Starting off with big data, basically, every small thing is a task and it takes time and energy to understand stuff.
What is Hadoop
Big data is so big that at one point it will be impossible to keep it on the same disk. So, you have to have a distributed system to manage this amount of data.
Hadoop takes a big data file and distributes it on different clusters with replication because it is inevitable that some clusters will crash or have problems.
Hadoop is based on a framework developed by Google but it was Yahoo that propagated and helped the open source project.
What is Hive
Apache Hive is a system that helps data scientist to perform SQL like queries on data files stored on Hadoop.
For this reason, it is super-useful as it basically converts stored data files into SQL databases. For this exercise, we are going to with the ml-100k from movie lens.
In case you are doing the Udemy course and can’t set up the local environment, you can use the following tutorial to learn how to use hive using this tutorial.
Setting up Hive with Google Cloud
- Setting up the storage bucket
We are going to be using Cloud Dataproc, this allows us to use google storage buckets in parallel with HDFS.
To setup, a storage bucket go to storage under the storage section in google console and click on browser.
Now create a new bucket by giving it a name and selecting a location for the bucket. Use the same region as your Hadoop cluster. This helps in decreasing the lag between the two systems.
2) Upload your files to the google storage bucket
Next, step is pretty straight forward, upload files to the storage bucket.
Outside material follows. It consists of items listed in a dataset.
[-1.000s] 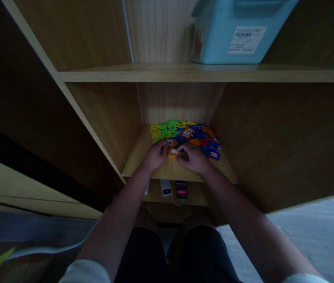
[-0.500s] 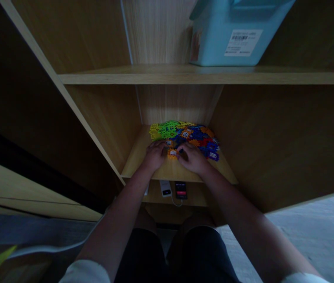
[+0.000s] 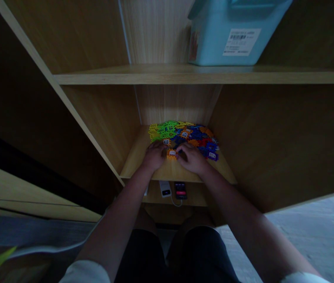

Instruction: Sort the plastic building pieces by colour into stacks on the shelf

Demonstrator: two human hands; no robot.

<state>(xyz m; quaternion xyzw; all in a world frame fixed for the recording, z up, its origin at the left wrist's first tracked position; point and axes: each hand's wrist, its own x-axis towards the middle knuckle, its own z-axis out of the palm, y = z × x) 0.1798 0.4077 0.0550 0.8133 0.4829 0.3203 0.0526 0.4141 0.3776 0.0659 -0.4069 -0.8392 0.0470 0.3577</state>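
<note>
Both my hands are at the front of a pile of plastic building pieces [image 3: 192, 135] on a wooden shelf. An orange building piece with a white window [image 3: 171, 153] lies between them, low over the bare wood. My left hand [image 3: 154, 156], fingers curled, grips its left side. From the right, my right hand [image 3: 193, 158] pinches the same piece between thumb and fingers. Just above my left fingertips is a second orange window piece [image 3: 166, 142]; whether the two are joined I cannot tell. My fingers partly hide the edges of the held piece.
Green pieces [image 3: 167, 127] lie at the pile's left, and a purple window piece [image 3: 212, 155] at its right. A blue bin [image 3: 226, 43] stands on the upper shelf [image 3: 155, 78]. Below, a white power bank [image 3: 165, 188] and a phone [image 3: 180, 190] rest on a lower ledge.
The second orange window piece has shifted slightly left and up relative to the held one. My hands stay in almost the same place, and the whole view has moved slightly.
</note>
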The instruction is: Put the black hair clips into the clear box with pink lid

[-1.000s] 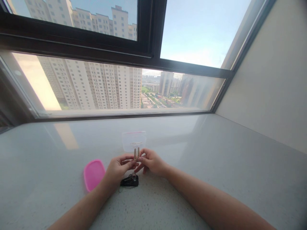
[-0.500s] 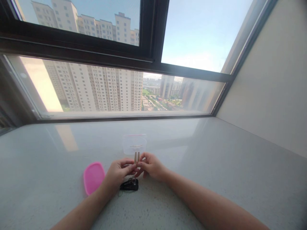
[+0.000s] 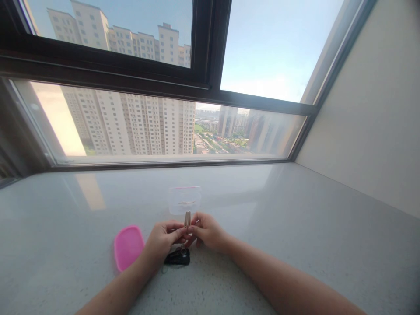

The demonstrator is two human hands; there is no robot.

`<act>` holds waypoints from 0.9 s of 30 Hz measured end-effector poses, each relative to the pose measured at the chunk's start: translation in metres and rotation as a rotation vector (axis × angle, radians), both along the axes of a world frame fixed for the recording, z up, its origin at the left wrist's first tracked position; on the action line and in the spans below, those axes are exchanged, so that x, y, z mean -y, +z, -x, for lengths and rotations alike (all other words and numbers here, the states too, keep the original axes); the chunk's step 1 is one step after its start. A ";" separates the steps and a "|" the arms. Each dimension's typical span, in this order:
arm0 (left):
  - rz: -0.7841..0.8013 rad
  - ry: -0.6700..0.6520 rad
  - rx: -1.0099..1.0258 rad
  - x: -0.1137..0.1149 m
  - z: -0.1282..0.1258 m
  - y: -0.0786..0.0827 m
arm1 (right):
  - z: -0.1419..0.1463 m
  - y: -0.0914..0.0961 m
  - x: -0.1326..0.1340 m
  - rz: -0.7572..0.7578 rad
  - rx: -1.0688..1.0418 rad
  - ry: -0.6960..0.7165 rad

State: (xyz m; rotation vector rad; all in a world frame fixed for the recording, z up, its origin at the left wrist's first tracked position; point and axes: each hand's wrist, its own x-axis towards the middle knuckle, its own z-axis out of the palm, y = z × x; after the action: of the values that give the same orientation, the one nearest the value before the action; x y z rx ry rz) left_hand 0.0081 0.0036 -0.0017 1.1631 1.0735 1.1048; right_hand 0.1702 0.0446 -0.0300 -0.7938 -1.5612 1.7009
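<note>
My left hand [image 3: 164, 236] is closed in a pinch on a slim gold-brown piece [image 3: 187, 218] that looks like a small metal clip. My right hand [image 3: 206, 232] meets it from the other side, its thumb and fingers closed on a like piece pressed against the first. Both pieces point upward, and fingers hide their lower ends. Just below the fingertips, a black flat object [image 3: 179, 257] lies on the counter with a small ring [image 3: 183, 251] on top. Behind the hands stands a clear plastic box [image 3: 175, 208] with a thin light stick-like thing [image 3: 187, 202] in it.
A pink lid [image 3: 128, 247] lies by my left forearm. The pale speckled counter [image 3: 295, 227] runs back to a dark-framed window [image 3: 164, 165]. A plain wall [image 3: 370, 109] closes off the right side.
The two gold-brown pieces, a little apart before, have come together side by side between my fingertips. The whole view has shifted slightly; the box, lid and black object stay in place.
</note>
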 end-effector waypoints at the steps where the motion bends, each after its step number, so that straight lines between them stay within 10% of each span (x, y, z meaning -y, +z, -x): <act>1: 0.001 0.000 -0.007 0.000 0.000 0.000 | 0.000 0.000 0.000 0.000 0.000 0.000; 27: 0.017 -0.018 -0.008 -0.004 0.001 -0.005 | 0.001 0.003 0.000 0.030 0.031 -0.023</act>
State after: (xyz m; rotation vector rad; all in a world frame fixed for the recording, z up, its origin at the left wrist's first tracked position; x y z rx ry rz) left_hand 0.0073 0.0073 -0.0067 1.1624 1.0746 1.0755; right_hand 0.1694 0.0446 -0.0270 -0.8537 -1.5453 1.7068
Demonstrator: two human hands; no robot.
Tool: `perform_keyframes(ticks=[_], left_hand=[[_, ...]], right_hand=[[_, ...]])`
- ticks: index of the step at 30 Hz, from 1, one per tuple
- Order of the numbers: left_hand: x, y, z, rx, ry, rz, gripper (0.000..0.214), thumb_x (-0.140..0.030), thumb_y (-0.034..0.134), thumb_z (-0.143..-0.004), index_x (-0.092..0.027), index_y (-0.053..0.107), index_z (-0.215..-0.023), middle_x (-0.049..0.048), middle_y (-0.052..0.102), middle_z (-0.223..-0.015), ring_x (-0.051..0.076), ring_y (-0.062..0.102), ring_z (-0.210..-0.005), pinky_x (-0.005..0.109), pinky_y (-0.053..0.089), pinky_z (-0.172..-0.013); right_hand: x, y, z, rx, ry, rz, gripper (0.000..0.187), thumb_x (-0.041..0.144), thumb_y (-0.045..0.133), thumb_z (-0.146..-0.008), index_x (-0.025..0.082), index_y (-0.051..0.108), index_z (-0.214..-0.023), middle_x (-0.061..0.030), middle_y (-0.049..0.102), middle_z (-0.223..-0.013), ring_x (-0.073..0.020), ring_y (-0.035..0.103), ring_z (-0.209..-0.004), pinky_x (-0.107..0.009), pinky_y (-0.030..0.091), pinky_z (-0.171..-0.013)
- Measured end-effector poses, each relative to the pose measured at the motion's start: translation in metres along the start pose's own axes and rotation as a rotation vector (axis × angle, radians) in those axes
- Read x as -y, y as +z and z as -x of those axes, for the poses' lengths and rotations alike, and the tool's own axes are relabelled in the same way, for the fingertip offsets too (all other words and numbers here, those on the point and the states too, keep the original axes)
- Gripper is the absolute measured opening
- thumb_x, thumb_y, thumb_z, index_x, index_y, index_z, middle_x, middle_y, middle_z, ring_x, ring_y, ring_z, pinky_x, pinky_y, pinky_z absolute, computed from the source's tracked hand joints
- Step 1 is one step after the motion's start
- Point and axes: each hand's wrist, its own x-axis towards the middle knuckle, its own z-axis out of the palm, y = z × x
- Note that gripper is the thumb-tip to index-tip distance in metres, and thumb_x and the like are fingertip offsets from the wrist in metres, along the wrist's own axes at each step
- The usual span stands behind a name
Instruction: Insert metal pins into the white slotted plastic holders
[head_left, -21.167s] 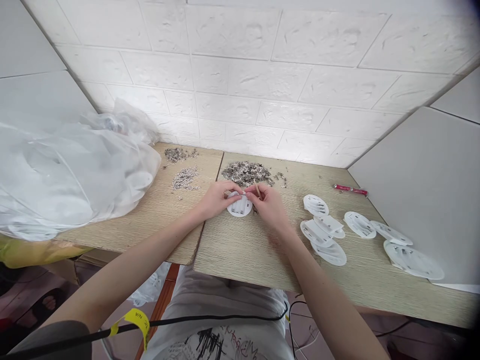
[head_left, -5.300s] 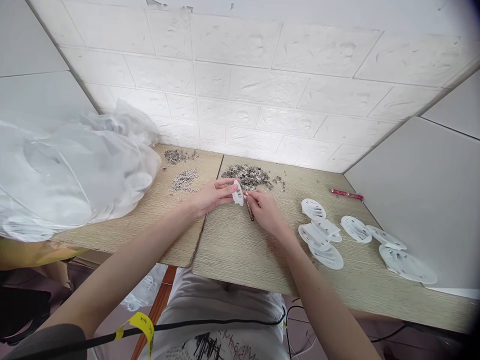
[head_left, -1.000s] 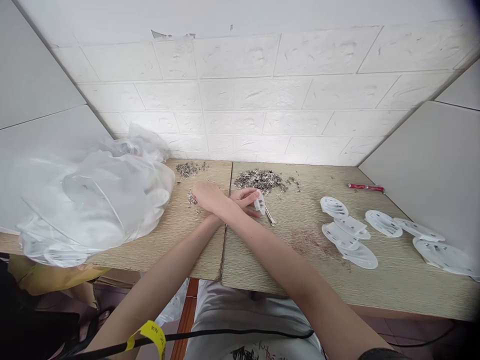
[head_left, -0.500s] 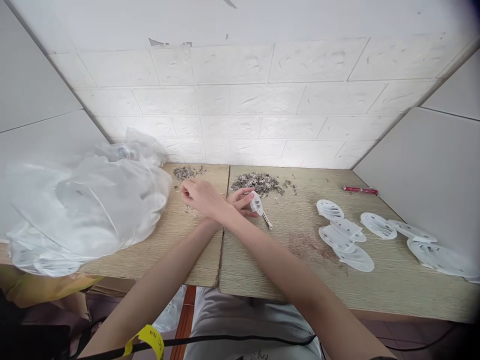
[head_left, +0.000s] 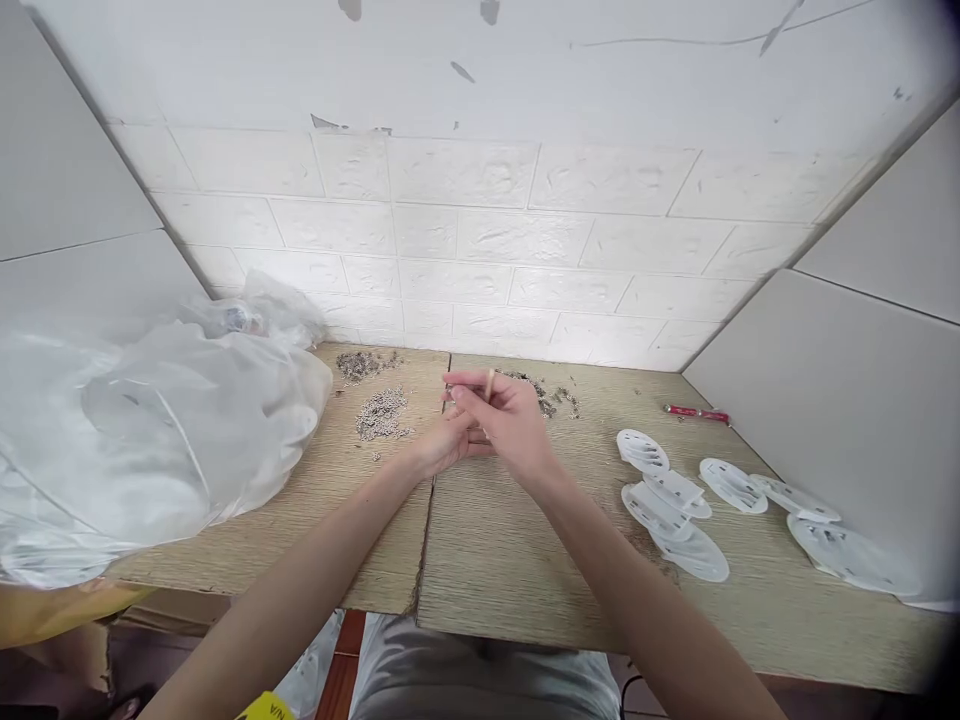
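A pale wood-grain worktop (head_left: 487,545) of two boards butted together carries everything, and on its left end slumps a big clear plastic bag (head_left: 142,420) stuffed with white parts. To the right lies a scatter of flat white round plastic discs (head_left: 675,505), some overlapping, reaching toward the grey side panel. The right hand (head_left: 506,420) is raised over the middle of the worktop, its fingers curled, with a thin tan stick (head_left: 490,383) pinched upright between thumb and fingers; just behind it is a heap of small dark metal bits (head_left: 551,397), partly hidden. The left hand (head_left: 448,447) sits right beneath and against the right one, fingers folded inward; what it holds cannot be told. Left of the hands lies a small pile of silvery metal pieces (head_left: 381,413), and far back on the right a slim red pen-like tool (head_left: 694,411)
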Motion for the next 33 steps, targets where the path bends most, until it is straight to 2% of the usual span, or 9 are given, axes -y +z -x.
perform_keyframes(ticks=[2, 4, 9, 13, 16, 22, 33], left_hand=[[0.000, -0.002, -0.002, 0.073, 0.001, -0.007, 0.032, -0.039, 0.058, -0.089, -0.017, 0.062, -0.112, 0.0110, 0.068, -0.105, 0.020, 0.067, -0.090, 0.038, 0.054, -0.086], [0.001, -0.006, -0.004, 0.098, -0.015, 0.004, 0.034, -0.042, 0.059, -0.088, -0.016, 0.062, -0.110, 0.0125, 0.069, -0.106, 0.020, 0.067, -0.090, 0.039, 0.053, -0.088], [0.003, -0.013, -0.008, 0.048, -0.073, 0.099, 0.034, -0.041, 0.057, -0.090, -0.013, 0.064, -0.107, 0.0151, 0.070, -0.106, 0.022, 0.068, -0.094, 0.043, 0.051, -0.094], [0.002, -0.011, -0.007, 0.001, -0.090, 0.124, 0.034, -0.041, 0.055, -0.091, -0.011, 0.065, -0.105, 0.0162, 0.071, -0.106, 0.024, 0.068, -0.096, 0.044, 0.051, -0.095], [0.000, -0.009, -0.005, -0.016, -0.084, 0.128, 0.034, -0.040, 0.053, -0.092, -0.011, 0.066, -0.104, 0.0164, 0.071, -0.106, 0.024, 0.069, -0.096, 0.044, 0.051, -0.096], [-0.002, -0.006, -0.002, -0.043, -0.068, 0.117, 0.029, -0.036, 0.057, -0.090, -0.011, 0.067, -0.103, 0.0150, 0.070, -0.109, 0.022, 0.068, -0.096, 0.040, 0.052, -0.095], [-0.001, -0.003, 0.002, -0.049, -0.028, 0.038, 0.022, -0.029, 0.064, -0.086, -0.013, 0.066, -0.101, 0.0137, 0.069, -0.110, 0.021, 0.067, -0.093, 0.037, 0.055, -0.086]], right_hand=[[-0.002, -0.013, 0.003, -0.023, -0.017, 0.029, 0.016, 0.029, 0.065, -0.077, 0.020, 0.074, -0.087, -0.0031, 0.072, -0.083, -0.0178, 0.067, -0.083, -0.033, 0.052, -0.078], [-0.008, -0.026, 0.003, -0.057, -0.010, 0.079, 0.018, 0.030, 0.065, -0.077, 0.018, 0.074, -0.086, -0.0032, 0.071, -0.081, -0.0178, 0.066, -0.080, -0.032, 0.051, -0.075], [-0.024, -0.055, -0.004, -0.160, 0.015, 0.257, 0.020, 0.032, 0.061, -0.076, 0.016, 0.070, -0.085, -0.0026, 0.067, -0.078, -0.0149, 0.058, -0.070, -0.028, 0.045, -0.065], [-0.034, -0.067, -0.007, -0.193, 0.059, 0.390, 0.022, 0.034, 0.057, -0.076, 0.016, 0.070, -0.080, 0.0004, 0.059, -0.067, -0.0128, 0.048, -0.062, -0.026, 0.038, -0.059], [-0.040, -0.070, -0.007, -0.188, 0.064, 0.441, 0.023, 0.033, 0.055, -0.074, 0.016, 0.070, -0.079, 0.0009, 0.057, -0.064, -0.0131, 0.047, -0.062, -0.027, 0.038, -0.060], [-0.048, -0.068, -0.007, -0.142, 0.141, 0.510, 0.021, 0.028, 0.055, -0.070, 0.014, 0.069, -0.078, -0.0028, 0.066, -0.073, -0.0143, 0.055, -0.065, -0.026, 0.040, -0.061], [-0.056, -0.066, -0.007, -0.182, 0.089, 0.628, 0.016, 0.024, 0.051, -0.071, 0.016, 0.065, -0.072, -0.0025, 0.066, -0.069, -0.0144, 0.056, -0.062, -0.026, 0.041, -0.059]])
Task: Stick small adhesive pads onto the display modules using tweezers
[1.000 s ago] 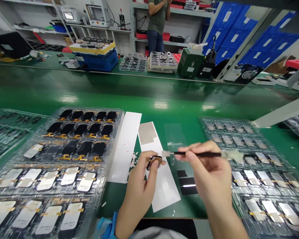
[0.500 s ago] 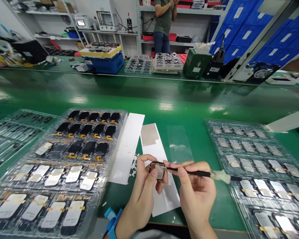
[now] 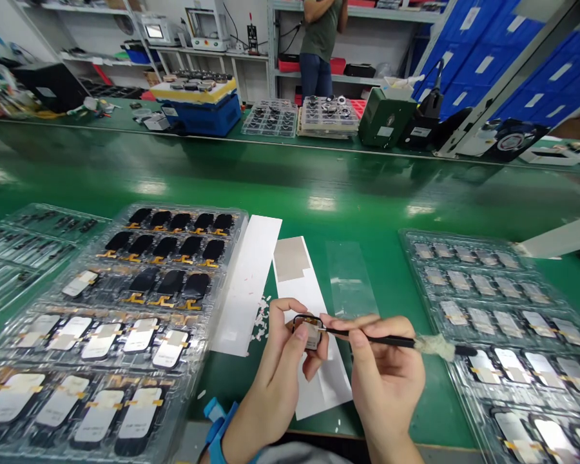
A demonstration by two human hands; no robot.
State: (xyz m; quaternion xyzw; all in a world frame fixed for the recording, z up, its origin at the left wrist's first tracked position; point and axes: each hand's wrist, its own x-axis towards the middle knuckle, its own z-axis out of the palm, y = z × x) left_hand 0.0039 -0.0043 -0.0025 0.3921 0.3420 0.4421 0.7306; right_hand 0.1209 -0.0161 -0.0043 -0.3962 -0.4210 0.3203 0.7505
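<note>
My left hand (image 3: 283, 361) pinches a small dark-rimmed screen part (image 3: 309, 332) between thumb and fingers, just above the white paper strip (image 3: 314, 361). My right hand (image 3: 384, 377) grips black tweezers (image 3: 391, 340) wrapped with pale tape near the back end. The tweezer tip touches the top of the screen part, where a small grey film piece sits. Both hands hover over the near edge of the green table (image 3: 319, 187), between two sets of clear trays.
Clear trays of dark and white-backed screen parts (image 3: 140, 290) lie at the left; more trays (image 3: 502, 309) lie at the right. A second white strip (image 3: 249, 277) and a clear film (image 3: 350, 277) lie ahead. A person (image 3: 323, 45) stands by far shelves, behind a blue bin (image 3: 200, 109).
My right hand brought the tweezers with the grey film piece from the right down onto the screen part in my left hand. Both hands drew closer together and lower.
</note>
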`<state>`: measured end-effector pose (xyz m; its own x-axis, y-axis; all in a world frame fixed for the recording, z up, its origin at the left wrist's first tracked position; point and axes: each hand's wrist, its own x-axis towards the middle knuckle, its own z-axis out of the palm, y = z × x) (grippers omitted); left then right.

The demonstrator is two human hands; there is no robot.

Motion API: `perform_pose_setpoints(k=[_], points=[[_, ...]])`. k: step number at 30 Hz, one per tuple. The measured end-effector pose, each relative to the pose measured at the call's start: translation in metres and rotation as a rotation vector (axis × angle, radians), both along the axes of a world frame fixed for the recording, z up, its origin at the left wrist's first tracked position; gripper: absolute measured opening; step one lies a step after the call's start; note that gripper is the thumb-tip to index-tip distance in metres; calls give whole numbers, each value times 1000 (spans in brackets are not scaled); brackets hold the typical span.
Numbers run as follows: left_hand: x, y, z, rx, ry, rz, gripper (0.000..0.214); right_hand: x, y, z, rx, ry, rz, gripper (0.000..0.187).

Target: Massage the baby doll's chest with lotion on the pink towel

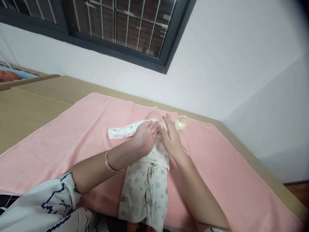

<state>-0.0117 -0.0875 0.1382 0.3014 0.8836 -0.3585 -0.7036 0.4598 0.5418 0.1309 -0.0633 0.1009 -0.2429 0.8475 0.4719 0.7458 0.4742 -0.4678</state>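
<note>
A baby doll point(152, 115) lies on a pink towel point(72, 135), dressed in white printed clothes point(145, 190). My left hand point(145, 137) rests on the doll's chest with its fingers stretched out flat, a silver bracelet point(109, 164) on the wrist. My right hand point(172, 137) lies beside it on the doll's upper chest, fingers extended and close together. One printed sleeve point(120, 131) of the garment stretches out to the left. A small cream-coloured bottle-like object point(180, 124) sits right of the doll's head, just beyond my right hand.
The towel covers a tan surface point(29, 106) against a white wall under a barred window point(116, 25). At far left, another doll point(9, 75) lies in a wooden crib. The tan edge drops off at the right to a wooden floor point(299, 190).
</note>
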Motion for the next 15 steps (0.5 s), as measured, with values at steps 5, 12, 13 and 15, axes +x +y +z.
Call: perform_pose_setpoints(k=[5, 12, 13, 15], points=[[-7, -4, 18, 39, -54, -18, 52, -34, -50, 2, 24, -101, 342, 73], [4, -9, -3, 294, 14, 44, 51, -47, -82, 4, 99, 23, 409, 83], [8, -13, -8, 347, 14, -23, 57, -47, -85, 6, 151, 30, 360, 82], [15, -23, -18, 457, 60, -155, 67, -47, -91, 10, 241, 14, 288, 81]])
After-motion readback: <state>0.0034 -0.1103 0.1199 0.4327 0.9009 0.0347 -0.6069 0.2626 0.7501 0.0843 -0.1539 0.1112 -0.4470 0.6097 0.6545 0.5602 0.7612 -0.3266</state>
The files we are interested in are u.data and u.item from the ml-100k database.
u.item contains the information about the release dates and u.data has the rating information for each movie.
We can look more into how the data in the files is structured when we work with them using Hive.
3. Check for the files in the SSH client of the Hadoop cluster
We are going to use gsutil a Python application that lets you access Cloud Storage from the command line.
This is the path for the files in the google storage bucket, gs://[BUCKET_NAME]/[OBJECT_NAME]
Using this command you can check if the files are there:-
gsutil ls gs://pavhadooptest/
Here is the output you will want to see.
4. Go to the ssh client of the master node of the Hadoop cluster
In the ssh client, we can use the beeline service to use the Hive SQL query.
beeline -u "jdbc:hive2://localhost:10000/default"
Hive runs on localhost at port 10000.
5) Create Tables in Hive
We are going to get the u.data file into Hive, for the sake of this tutorial. Here is a look at the file, it has four columns, user id of the person giving the rating, movie id of the movie for which the rating was given, rating and the timestamp when the rating was given.
Here are the main components of a create command in Hive.
CREATE TABLE – Like SQL query we define are creating the table or accessing information
IF NOT EXIST – Do not overwrite the table if it already exists
u_data – Name of the data table we are creating
userid INT, movieid INT, rating INT, unixtime TIMESTAMP – Columns of the data Table, along with the data type
ROW FORMAT DELIMITED – How the data is stored in the file
FIELDS TERMINATED BY ‘\t’ – Delimiter used to separate the fields
STORED AS TEXTFILE – Type of file from which we are reading the information
LOCATION ‘gs://pavhadooptest/’ – Directory from which we are reading the information
Some time, when you are truly working with big data, rather than creating a copy you can give hive the managerial control of the data, this will delete the data from the storage bucket once the table is created, use the following command.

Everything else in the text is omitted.